* **What you will do**
Every line below that has the string "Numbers" needs to be copied.

* **The records**

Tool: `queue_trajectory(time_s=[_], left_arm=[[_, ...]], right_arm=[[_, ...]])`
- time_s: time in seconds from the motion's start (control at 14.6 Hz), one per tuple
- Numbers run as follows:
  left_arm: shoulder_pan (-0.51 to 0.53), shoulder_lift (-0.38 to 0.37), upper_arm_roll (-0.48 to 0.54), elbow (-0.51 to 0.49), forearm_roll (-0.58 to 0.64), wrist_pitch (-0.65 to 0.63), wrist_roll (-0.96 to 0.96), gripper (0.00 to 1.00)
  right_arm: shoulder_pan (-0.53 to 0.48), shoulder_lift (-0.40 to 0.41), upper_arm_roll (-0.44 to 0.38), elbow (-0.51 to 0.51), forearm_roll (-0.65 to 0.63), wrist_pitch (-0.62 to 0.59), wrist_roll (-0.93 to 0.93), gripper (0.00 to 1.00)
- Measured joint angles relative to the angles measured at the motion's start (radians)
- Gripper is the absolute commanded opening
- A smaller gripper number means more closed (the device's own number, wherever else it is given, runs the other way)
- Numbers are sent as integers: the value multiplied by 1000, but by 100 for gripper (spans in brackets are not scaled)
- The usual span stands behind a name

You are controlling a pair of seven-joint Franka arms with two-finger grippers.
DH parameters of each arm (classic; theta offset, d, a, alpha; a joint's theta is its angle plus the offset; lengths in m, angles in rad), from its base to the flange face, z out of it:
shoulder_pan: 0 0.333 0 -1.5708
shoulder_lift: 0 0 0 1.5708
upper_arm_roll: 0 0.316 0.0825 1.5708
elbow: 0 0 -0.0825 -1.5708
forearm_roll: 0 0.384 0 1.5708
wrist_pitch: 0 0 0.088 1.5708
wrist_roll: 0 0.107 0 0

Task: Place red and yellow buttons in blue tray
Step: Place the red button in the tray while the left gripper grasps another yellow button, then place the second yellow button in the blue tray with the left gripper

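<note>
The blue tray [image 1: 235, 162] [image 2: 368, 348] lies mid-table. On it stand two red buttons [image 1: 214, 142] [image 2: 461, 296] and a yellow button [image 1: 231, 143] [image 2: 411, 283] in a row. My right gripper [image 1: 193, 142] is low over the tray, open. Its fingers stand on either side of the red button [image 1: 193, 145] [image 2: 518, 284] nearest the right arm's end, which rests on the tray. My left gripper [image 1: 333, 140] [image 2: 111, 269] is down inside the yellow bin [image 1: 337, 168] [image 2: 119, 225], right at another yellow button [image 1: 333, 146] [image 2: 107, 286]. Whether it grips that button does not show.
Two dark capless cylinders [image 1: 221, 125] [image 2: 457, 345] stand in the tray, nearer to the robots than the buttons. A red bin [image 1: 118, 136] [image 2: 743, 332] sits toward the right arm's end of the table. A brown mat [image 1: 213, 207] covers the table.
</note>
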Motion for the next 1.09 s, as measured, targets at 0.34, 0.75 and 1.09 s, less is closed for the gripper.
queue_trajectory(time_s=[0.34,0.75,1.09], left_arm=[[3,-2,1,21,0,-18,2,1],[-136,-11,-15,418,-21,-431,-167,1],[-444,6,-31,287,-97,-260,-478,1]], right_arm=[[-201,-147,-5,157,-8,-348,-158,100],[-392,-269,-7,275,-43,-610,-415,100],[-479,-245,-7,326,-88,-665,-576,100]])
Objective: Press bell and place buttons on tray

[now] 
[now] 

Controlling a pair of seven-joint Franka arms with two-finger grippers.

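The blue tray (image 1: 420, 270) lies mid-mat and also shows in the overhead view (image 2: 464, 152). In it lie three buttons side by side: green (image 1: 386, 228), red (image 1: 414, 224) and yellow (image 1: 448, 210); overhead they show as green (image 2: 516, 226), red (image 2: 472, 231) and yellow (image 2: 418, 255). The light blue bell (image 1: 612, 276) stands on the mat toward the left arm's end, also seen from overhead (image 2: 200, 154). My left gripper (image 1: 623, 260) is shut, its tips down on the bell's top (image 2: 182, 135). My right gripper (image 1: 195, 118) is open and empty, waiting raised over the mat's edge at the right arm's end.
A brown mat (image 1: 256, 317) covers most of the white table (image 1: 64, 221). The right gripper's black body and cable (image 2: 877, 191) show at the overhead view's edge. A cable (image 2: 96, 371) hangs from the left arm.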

* **Answer area**
- Numbers run as follows:
- Numbers are sent as integers: the value multiplied by 1000, but by 100 for gripper (spans in brackets are not scaled)

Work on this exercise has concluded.